# [PROBLEM REQUIREMENTS]
Once the line holding "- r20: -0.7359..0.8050" is found in the listing below, write it out and each later line exactly, up to and including the one holding "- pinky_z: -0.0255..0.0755".
┌──
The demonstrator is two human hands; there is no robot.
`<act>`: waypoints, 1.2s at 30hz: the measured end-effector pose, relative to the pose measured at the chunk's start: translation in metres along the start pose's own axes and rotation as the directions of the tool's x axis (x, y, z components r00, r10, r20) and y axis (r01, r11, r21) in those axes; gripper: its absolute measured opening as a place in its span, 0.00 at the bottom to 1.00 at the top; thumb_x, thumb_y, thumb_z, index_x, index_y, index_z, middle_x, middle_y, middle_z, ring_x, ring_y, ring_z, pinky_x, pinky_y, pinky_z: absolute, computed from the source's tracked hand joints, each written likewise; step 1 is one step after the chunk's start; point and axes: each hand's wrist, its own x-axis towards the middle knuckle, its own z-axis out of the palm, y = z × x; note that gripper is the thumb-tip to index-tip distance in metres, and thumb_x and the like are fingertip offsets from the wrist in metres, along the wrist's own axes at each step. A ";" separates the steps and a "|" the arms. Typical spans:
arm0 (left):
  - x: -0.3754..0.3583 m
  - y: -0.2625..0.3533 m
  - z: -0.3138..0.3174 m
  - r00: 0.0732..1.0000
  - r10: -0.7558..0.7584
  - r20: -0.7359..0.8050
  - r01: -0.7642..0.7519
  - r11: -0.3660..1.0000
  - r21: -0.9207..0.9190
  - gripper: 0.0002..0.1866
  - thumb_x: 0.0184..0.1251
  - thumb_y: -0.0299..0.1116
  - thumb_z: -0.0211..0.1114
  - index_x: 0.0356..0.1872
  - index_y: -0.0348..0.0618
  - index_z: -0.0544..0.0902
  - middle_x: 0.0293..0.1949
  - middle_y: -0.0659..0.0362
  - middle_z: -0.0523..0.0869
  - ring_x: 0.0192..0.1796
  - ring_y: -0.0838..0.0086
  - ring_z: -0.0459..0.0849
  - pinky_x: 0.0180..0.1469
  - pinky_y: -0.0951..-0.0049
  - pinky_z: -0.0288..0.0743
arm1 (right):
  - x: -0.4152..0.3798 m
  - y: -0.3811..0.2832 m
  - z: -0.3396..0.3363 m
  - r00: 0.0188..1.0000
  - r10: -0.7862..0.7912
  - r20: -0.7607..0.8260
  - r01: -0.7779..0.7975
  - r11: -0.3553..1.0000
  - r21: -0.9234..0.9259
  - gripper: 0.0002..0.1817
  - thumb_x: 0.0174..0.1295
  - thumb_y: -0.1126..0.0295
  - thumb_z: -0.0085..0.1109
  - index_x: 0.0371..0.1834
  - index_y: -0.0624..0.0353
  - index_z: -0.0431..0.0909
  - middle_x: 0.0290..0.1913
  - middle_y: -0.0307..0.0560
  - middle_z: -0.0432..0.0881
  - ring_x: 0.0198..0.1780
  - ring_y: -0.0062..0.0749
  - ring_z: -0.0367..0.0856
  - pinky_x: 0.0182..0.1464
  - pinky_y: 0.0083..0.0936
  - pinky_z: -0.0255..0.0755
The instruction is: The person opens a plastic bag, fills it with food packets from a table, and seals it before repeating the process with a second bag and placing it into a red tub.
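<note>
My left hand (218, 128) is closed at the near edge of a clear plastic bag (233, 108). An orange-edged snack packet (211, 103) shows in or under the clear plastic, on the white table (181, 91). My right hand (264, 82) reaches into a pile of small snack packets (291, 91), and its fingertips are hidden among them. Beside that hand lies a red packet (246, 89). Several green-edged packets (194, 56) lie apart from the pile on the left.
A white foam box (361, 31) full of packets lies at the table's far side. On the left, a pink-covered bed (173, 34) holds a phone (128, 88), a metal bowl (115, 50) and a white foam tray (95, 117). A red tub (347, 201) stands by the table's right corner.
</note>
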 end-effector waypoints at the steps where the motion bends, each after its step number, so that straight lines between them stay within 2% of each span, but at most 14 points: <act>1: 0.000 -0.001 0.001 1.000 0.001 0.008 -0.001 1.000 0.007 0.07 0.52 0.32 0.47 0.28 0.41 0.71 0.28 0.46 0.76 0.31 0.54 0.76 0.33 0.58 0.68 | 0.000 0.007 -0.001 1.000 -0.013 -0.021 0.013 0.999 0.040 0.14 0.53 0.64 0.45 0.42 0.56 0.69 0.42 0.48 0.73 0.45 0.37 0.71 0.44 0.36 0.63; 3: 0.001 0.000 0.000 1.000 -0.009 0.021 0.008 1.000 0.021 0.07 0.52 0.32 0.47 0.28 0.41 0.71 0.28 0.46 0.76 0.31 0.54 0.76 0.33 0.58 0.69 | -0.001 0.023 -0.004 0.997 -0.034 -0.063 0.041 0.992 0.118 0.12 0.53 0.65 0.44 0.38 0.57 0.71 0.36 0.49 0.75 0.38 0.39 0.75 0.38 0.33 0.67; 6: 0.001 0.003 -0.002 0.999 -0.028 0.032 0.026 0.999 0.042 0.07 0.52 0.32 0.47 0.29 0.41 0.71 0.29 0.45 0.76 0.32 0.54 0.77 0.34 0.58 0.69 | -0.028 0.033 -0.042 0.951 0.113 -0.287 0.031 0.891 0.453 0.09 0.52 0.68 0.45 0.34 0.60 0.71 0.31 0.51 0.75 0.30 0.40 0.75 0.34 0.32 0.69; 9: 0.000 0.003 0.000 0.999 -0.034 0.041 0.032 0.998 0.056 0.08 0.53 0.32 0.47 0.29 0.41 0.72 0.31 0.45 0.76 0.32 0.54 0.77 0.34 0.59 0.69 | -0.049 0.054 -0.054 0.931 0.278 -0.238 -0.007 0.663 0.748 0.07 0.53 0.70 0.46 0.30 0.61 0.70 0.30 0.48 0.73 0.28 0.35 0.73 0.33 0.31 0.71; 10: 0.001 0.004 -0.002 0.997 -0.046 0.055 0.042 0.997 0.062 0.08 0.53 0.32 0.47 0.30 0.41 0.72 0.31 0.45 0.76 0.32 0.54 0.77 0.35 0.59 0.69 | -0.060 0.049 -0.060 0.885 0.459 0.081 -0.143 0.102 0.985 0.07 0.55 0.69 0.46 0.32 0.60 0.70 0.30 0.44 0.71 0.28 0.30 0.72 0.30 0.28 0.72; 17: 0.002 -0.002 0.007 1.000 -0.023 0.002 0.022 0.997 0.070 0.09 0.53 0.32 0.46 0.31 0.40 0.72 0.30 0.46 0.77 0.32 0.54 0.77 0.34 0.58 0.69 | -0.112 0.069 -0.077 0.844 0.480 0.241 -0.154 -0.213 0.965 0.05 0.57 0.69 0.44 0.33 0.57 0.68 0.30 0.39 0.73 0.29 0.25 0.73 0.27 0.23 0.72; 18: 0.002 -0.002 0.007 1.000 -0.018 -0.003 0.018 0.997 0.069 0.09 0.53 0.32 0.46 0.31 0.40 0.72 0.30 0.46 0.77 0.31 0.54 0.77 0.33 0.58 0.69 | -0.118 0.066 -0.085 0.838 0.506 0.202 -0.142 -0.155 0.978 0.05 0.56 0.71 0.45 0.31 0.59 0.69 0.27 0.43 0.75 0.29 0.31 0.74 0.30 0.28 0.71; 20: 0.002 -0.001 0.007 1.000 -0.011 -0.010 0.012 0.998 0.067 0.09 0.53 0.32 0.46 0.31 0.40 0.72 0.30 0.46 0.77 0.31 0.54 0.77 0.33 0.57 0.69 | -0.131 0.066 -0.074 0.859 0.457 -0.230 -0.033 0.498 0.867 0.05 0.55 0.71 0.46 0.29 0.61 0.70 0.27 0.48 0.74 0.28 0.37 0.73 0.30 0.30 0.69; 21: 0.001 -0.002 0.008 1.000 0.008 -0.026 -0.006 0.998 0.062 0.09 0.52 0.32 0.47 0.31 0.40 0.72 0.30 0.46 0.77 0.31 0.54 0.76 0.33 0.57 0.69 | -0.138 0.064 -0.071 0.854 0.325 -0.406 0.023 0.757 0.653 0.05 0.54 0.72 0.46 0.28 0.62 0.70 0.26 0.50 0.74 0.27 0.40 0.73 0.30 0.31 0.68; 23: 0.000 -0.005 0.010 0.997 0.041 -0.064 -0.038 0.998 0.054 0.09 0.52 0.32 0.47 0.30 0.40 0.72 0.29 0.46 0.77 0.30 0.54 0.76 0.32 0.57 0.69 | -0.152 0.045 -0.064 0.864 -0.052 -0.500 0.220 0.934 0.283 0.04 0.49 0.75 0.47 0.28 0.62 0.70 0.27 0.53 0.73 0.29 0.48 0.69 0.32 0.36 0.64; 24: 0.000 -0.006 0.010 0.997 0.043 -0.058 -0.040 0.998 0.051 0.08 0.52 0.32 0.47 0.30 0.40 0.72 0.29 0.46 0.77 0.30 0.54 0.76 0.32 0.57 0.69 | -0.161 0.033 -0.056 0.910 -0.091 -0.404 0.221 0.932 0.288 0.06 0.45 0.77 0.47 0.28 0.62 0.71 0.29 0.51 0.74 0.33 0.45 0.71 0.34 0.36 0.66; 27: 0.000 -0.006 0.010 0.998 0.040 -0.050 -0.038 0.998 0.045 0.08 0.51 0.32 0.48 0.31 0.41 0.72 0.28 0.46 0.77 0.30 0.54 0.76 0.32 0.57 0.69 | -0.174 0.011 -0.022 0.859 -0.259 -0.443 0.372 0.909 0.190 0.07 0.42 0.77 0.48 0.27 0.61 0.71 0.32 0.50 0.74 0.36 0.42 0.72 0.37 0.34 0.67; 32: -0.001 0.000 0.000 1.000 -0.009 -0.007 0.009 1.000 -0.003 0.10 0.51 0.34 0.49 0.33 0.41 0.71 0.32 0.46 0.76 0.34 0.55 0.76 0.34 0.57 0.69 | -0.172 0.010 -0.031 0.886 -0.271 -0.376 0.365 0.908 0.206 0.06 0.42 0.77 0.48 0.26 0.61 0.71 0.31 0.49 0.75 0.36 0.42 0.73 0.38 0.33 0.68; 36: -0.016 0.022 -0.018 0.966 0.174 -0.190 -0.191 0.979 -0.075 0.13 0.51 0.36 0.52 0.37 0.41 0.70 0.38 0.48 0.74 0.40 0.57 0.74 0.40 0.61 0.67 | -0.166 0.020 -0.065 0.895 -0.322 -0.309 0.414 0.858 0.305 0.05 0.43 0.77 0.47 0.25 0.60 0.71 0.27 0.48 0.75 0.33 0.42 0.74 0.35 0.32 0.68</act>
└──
# [RESULT OF THE TASK]
  - r20: -0.7359..0.8050
  - r01: -0.7642..0.7519
  - r11: -0.3660..1.0000
  - r21: -0.9207..0.9190
  - gripper: 0.0002..0.1866
  - thumb_x: 0.0184..0.1251
  - thumb_y: -0.0299..0.1116
  - thumb_z: -0.0211..0.1114
  - index_x: 0.0356..0.1872
  - index_y: -0.0348..0.0618
  - index_z: -0.0544..0.0902
  - middle_x: 0.0293..0.1949
  - middle_y: -0.0659..0.0362
  - middle_z: -0.0523..0.0869
  - ring_x: 0.0192..0.1796
  - ring_y: -0.0838..0.0086
  - ring_z: -0.0459..0.0849
  - pinky_x: 0.0180..0.1469
  - pinky_y: -0.0951..-0.0049
  - pinky_z: -0.0288..0.0743
arm1 (right):
  - x: -0.4152..0.3798 m
  - y: -0.3811..0.2832 m
  - z: -0.3396..0.3363 m
  - r00: 0.0188..1.0000
  - r10: -0.7862..0.7912
  - r20: -0.7607..0.8260
  - r01: -0.7779..0.7975
  - r11: -0.3553..1.0000
  - r21: -0.9234..0.9259
  - gripper: 0.0002..0.1817
  - thumb_x: 0.0174..0.1295
  - thumb_y: -0.1126..0.0295
  - thumb_z: -0.0085..0.1109
  - index_x: 0.0371..0.1834
  - index_y: -0.0624..0.0353
  - index_z: -0.0431..0.0909
  - middle_x: 0.0290..0.1913
  - middle_y: -0.0307..0.0560
  - middle_z: -0.0432..0.0881
  - ring_x: 0.0198..0.1780
  - ring_y: -0.0062..0.0749
  - ring_z: -0.0367..0.0856
  - pinky_x: 0.0182..0.1464
  - pinky_y: 0.0083..0.0936
  - pinky_z: -0.0255..0.0755

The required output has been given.